Os fundos são uma modalidade em que o dinheiro é aplicado de forma coletiva e cada investidor é dono de uma cota. O investimento pode ser feito em ações, produtos de renda fixa, ou em uma mistura dos dois.

A captação líquida dos fundos de investimento foi de R$ 130,8 bilhões no semestre, contra R$ 45,6 bilhões nos seis primeiros meses de 2018.

"É o mercado de aplicações em poupança, CDB e instrumentos tradicionais de menor risco [como os títulos públicos], indo para a indústria de fundos, com possibilidade de correr mais riscos, provar ganhos maiores", avalia Laloni.

Outros produtos que podem ganhar mercado são os Certificados de Recebíveis do Agronegócio (CRAs) e, num segundo momento, os Certificados de Recebíveis Imobiliários (CRIs), segundo os especialistas.

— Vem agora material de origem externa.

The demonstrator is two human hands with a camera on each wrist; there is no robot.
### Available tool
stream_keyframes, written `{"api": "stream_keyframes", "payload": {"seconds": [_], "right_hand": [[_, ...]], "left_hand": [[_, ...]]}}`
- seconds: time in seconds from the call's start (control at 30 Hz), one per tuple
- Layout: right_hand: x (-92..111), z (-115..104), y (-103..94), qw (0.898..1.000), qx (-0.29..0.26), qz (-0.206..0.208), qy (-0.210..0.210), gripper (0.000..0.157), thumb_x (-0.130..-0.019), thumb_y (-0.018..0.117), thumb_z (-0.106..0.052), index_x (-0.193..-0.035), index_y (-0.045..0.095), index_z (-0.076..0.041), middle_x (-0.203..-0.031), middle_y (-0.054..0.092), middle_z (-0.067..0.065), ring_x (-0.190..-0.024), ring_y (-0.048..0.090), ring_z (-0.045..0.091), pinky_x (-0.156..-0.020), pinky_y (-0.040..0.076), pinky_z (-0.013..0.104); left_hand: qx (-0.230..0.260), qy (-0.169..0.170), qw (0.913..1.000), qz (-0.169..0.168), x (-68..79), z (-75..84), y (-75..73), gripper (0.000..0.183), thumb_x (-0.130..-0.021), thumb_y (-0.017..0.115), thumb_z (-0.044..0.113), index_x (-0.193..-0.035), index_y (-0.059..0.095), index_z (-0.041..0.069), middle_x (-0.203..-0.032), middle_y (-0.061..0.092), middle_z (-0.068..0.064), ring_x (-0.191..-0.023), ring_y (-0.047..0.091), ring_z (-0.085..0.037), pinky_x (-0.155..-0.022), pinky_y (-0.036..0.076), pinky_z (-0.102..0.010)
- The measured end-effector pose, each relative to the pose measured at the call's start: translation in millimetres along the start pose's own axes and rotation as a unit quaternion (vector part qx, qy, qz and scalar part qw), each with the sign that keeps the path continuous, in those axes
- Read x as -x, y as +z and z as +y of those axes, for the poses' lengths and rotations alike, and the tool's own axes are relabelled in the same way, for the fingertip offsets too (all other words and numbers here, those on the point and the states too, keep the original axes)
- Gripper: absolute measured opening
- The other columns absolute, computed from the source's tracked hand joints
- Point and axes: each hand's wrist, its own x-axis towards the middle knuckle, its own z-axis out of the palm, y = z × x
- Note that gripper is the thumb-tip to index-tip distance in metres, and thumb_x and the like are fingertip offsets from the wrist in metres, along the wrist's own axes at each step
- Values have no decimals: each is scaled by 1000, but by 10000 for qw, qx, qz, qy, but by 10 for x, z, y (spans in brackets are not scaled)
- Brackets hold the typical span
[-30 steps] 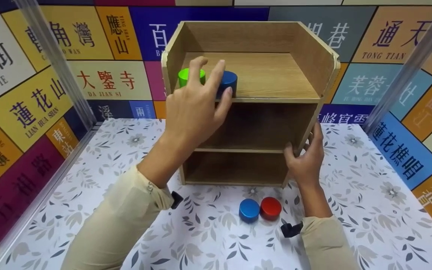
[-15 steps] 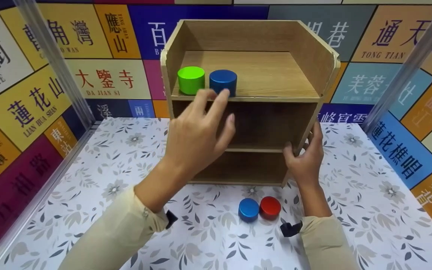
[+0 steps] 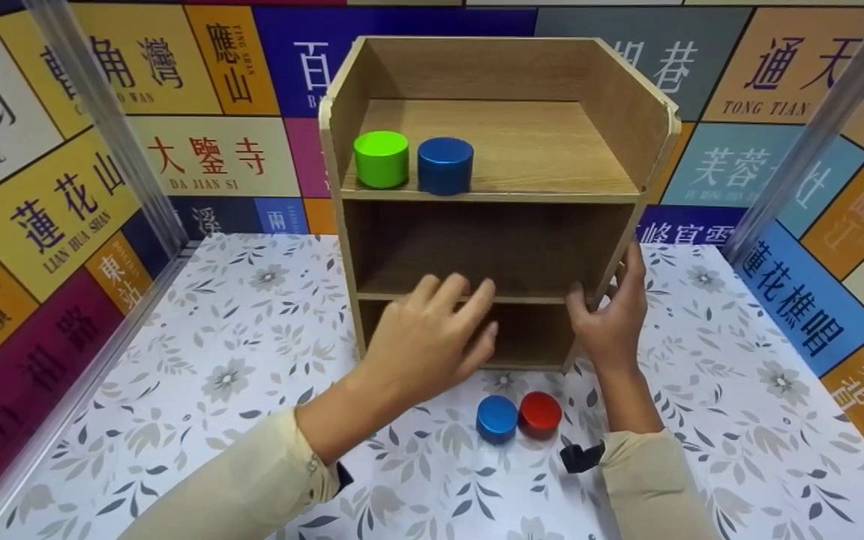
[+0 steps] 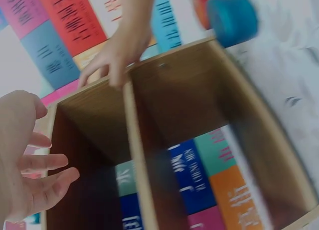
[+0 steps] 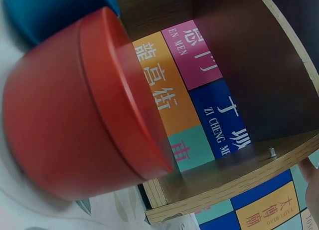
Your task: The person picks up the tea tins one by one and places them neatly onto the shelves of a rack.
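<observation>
A small wooden shelf unit (image 3: 544, 150) with three levels stands on the table. My right hand (image 3: 616, 322) grips its right side panel, thumb at the front edge and fingers round the outer face. My left hand (image 3: 428, 334) is in the air before the lower levels, fingers loosely bent, holding nothing. On the top level, at the left, sit a green canister (image 3: 381, 160) and a dark blue canister (image 3: 445, 166), side by side. A lighter blue canister (image 3: 497, 418) and a red canister (image 3: 540, 415) stand close together on the table before the shelf; a lid seam shows on the red canister (image 5: 75, 110).
A white cloth with a leaf and flower print (image 3: 229, 382) covers the table. Behind and at both sides rise walls of coloured panels (image 3: 207, 154) with lettering. Clear posts (image 3: 799, 135) stand at the corners. A black wrist mount (image 3: 582, 456) sits at my right cuff.
My left hand has drawn back from the canisters on the top level, down and toward me, to the height of the lower levels. The right hand and all canisters stay in place.
</observation>
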Motion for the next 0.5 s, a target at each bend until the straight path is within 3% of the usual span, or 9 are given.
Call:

Captação interna x externa
O cenário de juros baixos e o desenvolvimento do mercado de capitais mexeu também com a origem de captação das empresas.

"Quando se começa a ter um mercado de capitais local, uma parte desse mercado [externo] vem para cá. Porque para algumas empresas é ideal tomar empréstimo na sua própria moeda", diz Laloni, da Anbima.

No primeiro semestre deste ano, as emissões de produtos de renda fixa no Brasil somaram R$ 124,4 bilhões, contra R$ 46,5 bilhões no exterior, de acordo com dados da Anbima. As estatísticas consideram debêntures, notas promissórias, letras financeiras, CRAs, CRIs e FIDCs.

"Sempre que há a combinação de inflação baixa, fiscal controlado e juros baixos, se consegue transferir parte dos recursos alocados no Tesouro para a renda fixa privada", diz Rocha, do Insper.